Ans. Yes, every e-commerce operator is required to collect tax where consideration with respect to the supply is being collected by the e-commerce operator.
Q 11. At what time should the e-commerce operator make such collection?
Ans. The e-commerce operator should make the collection during the month in which supply was made.
Q 12. What is the time within which such TCS is to be remitted by the e-commerce operator to Government account?
Ans. The amount collected by the operator is to be paid to appropriate Government within 10 days after the end of the month in which amount was so collected.
Q 13. How can actual suppliers claim credit of this TCS?
Ans. The amount of TCS deposited by the operator with the appropriate government will be reflected in the cash ledger of the actual registered supplier (on whose account such collection has been made) on the basis of the statement filed by the operator. The same can be used at the time of discharge of tax liability in respect of the supplies by the actual supplier.
Q 14. Is the e-commerce operator required to submit any statement? What are the details that are required to be submitted in the statement?
Ans. Yes, every operator is required to furnish a statement, electronically, containing the details of outward supplies of goods or services effected through it, including the supplies of goods or services returned through it, and the amount collected by it as TCS during a month within ten days after the end of such month. The operator is also required to file an annual statement by 31st day of December following the end
of the financial year in which the tax was collected.
Q 15. What is the concept of matching in e-commerce provisions and how it is going to work?
Ans. The details of supplies and the amount collected during a calendar month, and furnished by every operator in his statement will be matched with the corresponding details of outward supplies furnished by the concerned supplier in his valid return for the same calendar month or any preceding calendar month. Where the details of outward supply, on which the tax has been collected, as declared by the operator in his statement do not match with the corresponding details declared by the supplier the discrepancy shall be communicated to both persons.
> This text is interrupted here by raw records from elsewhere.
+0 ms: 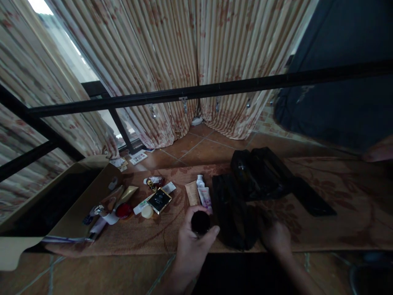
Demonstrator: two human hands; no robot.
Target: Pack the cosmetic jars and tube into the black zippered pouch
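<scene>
My left hand (192, 246) is closed around a container with a round black top (200, 223), seen from above; its body is hidden in my palm. Just beyond it lie a beige tube (192, 193), a white tube with a pink print (205, 197) and a small white-capped bottle (200, 180). My right hand (278, 237) grips the right side of a black bag (225, 213), which lies unfolded on the patterned cloth (166, 241). The right fingertips are dim and partly lost against the dark fabric.
Toiletries lie to the left: a black gold-edged box (159, 200), a round cream lid (147, 212), a red jar (124, 211). A cardboard box (92, 205) stands at far left. A black phone-like slab (316, 198) lies right. A dark rail (196, 91) crosses before curtains (172, 49).
</scene>
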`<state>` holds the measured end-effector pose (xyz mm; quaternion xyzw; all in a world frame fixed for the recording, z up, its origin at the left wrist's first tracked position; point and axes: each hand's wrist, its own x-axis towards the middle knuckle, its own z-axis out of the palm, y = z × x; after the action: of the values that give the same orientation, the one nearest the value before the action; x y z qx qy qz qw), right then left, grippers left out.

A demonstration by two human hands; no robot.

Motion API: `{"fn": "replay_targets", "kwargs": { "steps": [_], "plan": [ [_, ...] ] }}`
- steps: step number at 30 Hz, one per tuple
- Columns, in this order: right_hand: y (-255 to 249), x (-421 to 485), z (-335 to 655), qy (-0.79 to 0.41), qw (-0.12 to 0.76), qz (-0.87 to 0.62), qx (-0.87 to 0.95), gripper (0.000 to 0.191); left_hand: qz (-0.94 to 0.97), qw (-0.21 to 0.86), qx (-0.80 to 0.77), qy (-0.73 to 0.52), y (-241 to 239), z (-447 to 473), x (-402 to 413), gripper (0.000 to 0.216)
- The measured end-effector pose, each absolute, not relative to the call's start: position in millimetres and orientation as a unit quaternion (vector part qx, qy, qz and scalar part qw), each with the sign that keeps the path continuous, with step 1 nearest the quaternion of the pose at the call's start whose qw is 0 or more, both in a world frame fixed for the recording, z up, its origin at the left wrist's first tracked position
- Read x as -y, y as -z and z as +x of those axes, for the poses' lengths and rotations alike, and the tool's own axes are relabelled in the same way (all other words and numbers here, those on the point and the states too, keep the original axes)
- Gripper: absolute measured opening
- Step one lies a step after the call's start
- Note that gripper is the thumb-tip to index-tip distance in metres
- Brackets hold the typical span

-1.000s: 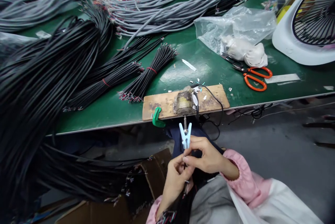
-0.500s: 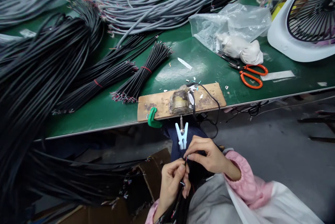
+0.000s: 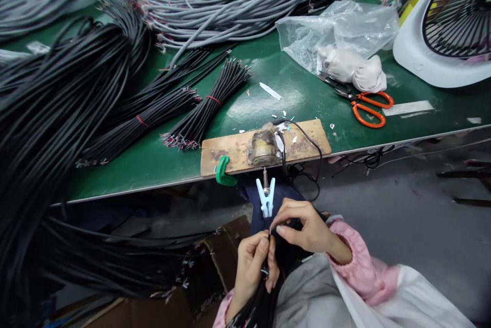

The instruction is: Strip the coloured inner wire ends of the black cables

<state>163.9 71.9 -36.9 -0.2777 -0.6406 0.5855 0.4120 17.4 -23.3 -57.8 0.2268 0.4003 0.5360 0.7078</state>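
Our left hand (image 3: pixel 251 264) pinches a thin, black-sheathed cable (image 3: pixel 269 238) between thumb and fingers. Taking the cable's red-and-white wire end (image 3: pixel 270 230) as the clock's centre, our right hand (image 3: pixel 301 223) sits curled at three o'clock, its fingertips beside the wires; we cannot tell whether they grip them. A pale-blue plastic peg (image 3: pixel 266 200) stands at twelve.

The sheath is already off this end. On the green-topped bench (image 3: pixel 299 95), a red-banded black bundle (image 3: pixel 210 105) lies gathered at eleven; unbound black cables (image 3: pixel 115 251) sprawl at nine, so we judge much remains.
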Motion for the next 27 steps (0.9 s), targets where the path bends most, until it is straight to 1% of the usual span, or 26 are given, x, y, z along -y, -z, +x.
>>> {"fn": "replay_targets", "kwargs": {
  "steps": [5, 11, 17, 21, 24, 27],
  "plan": [
    [37.8, -72.0, 158.1, -0.611, 0.432, -0.261, 0.61, 0.013, 0.21, 0.712, -0.441, -0.505, 44.9, 16.4, 21.4, 0.042],
    [36.4, -76.3, 162.9, -0.621, 0.411, -0.236, 0.624, 0.02, 0.211, 0.735, -0.363, -0.532, 61.8, 15.5, 22.7, 0.041],
    [36.0, -80.3, 164.8, -0.571, 0.432, -0.231, 0.659, 0.022, 0.222, 0.735, -0.315, -0.557, 71.6, 15.5, 25.3, 0.036],
    [32.1, -78.8, 163.0, -0.54, 0.441, -0.236, 0.677, 0.021, 0.218, 0.735, -0.323, -0.555, 70.4, 15.2, 25.8, 0.036],
    [29.6, -76.7, 163.1, -0.527, 0.431, -0.254, 0.688, 0.016, 0.215, 0.735, -0.328, -0.554, 69.4, 14.8, 24.7, 0.036],
    [33.6, -74.0, 162.9, -0.554, 0.398, -0.275, 0.678, 0.015, 0.22, 0.733, -0.315, -0.561, 68.5, 14.2, 23.8, 0.036]
  ]
}}
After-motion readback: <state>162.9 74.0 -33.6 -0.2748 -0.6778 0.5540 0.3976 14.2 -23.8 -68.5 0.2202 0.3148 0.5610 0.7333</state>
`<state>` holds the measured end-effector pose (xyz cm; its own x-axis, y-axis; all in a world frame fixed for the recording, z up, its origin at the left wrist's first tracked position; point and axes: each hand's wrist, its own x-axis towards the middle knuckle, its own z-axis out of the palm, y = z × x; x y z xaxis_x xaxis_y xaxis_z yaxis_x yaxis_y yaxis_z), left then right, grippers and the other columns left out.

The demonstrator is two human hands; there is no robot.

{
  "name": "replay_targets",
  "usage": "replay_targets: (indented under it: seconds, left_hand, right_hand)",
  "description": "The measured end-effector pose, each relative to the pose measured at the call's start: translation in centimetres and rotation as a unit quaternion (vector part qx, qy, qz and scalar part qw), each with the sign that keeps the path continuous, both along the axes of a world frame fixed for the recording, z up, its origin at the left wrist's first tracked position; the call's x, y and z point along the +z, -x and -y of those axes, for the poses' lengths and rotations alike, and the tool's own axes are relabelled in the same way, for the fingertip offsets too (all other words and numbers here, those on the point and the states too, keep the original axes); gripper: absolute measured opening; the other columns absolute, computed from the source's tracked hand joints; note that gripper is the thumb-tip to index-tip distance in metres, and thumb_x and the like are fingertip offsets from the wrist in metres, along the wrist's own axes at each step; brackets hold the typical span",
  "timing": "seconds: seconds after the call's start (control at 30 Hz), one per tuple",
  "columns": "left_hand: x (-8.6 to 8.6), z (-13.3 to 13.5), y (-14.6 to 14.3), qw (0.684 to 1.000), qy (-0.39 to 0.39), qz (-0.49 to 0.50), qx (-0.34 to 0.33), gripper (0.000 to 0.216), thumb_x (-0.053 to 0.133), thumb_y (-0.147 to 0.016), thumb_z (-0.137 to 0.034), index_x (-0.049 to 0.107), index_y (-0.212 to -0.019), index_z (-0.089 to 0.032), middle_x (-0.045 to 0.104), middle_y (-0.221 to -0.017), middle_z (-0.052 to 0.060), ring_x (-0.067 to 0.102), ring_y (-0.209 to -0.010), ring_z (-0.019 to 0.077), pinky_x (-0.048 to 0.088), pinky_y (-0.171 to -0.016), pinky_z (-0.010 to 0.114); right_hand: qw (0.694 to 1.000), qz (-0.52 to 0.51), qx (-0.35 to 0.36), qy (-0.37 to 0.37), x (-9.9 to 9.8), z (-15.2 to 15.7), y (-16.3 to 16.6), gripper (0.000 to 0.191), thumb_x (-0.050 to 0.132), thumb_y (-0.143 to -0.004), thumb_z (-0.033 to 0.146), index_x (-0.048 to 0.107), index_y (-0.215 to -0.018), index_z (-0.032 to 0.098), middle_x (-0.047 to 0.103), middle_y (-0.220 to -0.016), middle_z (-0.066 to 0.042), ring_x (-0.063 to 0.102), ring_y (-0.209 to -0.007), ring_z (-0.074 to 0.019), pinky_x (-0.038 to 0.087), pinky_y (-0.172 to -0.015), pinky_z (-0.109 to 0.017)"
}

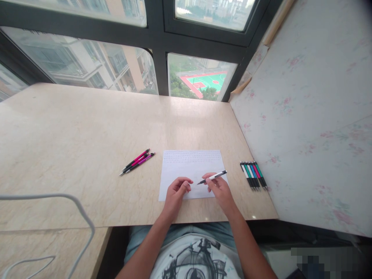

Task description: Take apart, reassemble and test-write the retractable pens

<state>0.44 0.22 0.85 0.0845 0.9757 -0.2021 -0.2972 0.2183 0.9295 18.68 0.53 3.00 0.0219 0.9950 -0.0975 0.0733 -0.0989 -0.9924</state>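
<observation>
1. Paper (188, 169): a white sheet, flat, rows of small writing along its far edge; lies near the surface's (95, 155) near edge, toward the right corner.
2. Pen (216, 176): white barrel, black grip; held slanting over the paper, tip leftward; contact unclear.

Domestic interior, apparently a room in an upper-storey flat. Wall in floral wallpaper (305, 128), peeling beside the dark window frame (158, 42); beige marble-patterned worktop (72, 124) running up to the glass. Outlook: multi-storey block (87, 66) and, far below, green-and-red sports court (207, 81) by trees (176, 86).
</observation>
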Motion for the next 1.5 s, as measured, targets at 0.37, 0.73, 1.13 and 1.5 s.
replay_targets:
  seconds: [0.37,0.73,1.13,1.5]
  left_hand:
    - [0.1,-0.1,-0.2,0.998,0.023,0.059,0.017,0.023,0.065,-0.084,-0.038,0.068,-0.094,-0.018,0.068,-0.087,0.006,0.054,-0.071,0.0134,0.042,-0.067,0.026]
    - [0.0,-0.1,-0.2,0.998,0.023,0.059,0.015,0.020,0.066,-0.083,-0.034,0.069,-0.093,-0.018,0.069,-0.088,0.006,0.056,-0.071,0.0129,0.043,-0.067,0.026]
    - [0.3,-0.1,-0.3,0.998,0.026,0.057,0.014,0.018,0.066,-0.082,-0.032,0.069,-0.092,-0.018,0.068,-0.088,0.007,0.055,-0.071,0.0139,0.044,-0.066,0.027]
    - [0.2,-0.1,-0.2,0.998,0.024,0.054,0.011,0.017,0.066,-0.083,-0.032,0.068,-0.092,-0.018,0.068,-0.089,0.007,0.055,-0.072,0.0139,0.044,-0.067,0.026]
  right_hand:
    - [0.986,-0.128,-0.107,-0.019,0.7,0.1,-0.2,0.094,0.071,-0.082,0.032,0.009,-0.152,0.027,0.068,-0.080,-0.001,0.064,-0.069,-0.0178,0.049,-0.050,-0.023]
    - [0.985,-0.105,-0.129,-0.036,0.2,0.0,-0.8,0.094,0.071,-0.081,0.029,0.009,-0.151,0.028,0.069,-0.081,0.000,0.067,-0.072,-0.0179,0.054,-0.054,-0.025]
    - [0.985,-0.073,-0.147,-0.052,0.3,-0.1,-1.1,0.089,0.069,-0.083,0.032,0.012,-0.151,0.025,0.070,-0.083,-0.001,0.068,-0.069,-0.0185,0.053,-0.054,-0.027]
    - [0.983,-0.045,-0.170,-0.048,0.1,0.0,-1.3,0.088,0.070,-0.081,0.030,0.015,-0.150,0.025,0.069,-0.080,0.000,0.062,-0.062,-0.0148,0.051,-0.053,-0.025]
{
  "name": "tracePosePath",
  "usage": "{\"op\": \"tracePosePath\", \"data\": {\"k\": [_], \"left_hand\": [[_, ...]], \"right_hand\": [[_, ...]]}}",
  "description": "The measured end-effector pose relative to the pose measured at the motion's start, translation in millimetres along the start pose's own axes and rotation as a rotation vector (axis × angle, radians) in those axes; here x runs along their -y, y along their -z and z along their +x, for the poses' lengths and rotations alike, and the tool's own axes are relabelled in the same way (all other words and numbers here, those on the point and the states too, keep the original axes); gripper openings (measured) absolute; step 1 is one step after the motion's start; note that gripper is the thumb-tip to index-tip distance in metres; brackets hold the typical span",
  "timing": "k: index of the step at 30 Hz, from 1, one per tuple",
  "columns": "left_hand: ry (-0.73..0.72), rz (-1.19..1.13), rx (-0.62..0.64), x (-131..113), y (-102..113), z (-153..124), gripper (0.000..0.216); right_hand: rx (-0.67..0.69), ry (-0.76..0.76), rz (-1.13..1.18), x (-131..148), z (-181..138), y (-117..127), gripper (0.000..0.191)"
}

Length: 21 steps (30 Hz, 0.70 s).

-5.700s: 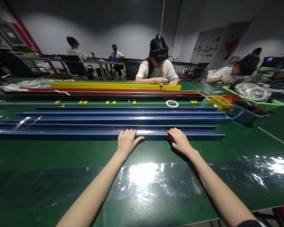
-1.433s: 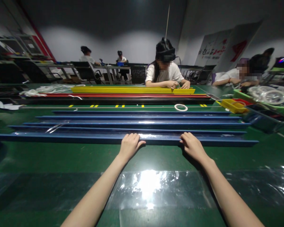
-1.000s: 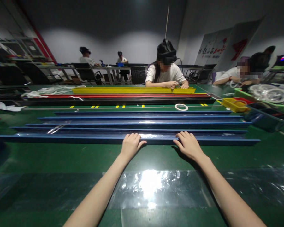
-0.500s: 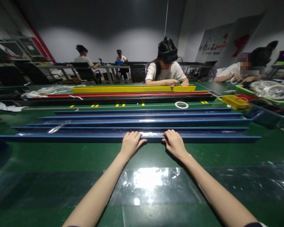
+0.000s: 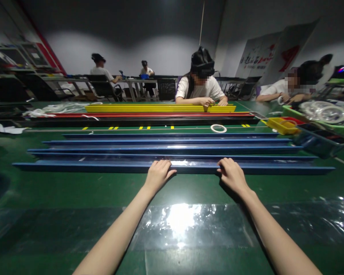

Q 16. What will happen if the details remain mismatched?
Ans. The value of a supply relating to any payment in respect of which any discrepancy is communicated and which is not rectified by the supplier in his valid return for the month in which discrepancy is communicated shall be added to the output liability of the said supplier, for the calendar month succeeding the calendar month in which the discrepancy is communicated. The concerned supplier shall, in whose output tax liability any amount has been added shall be liable to pay the tax payable in respect of such supply along with interest on the amount so added from the date such tax was due till the date of its payment.
Q 17. Are there any additional powers to tax officers available?
Ans. Any authority not below the rank of Deputy Commissioner may issue a notice to the electronic operator to furnish specified details within a period of 15 working days from the date of service of such notice.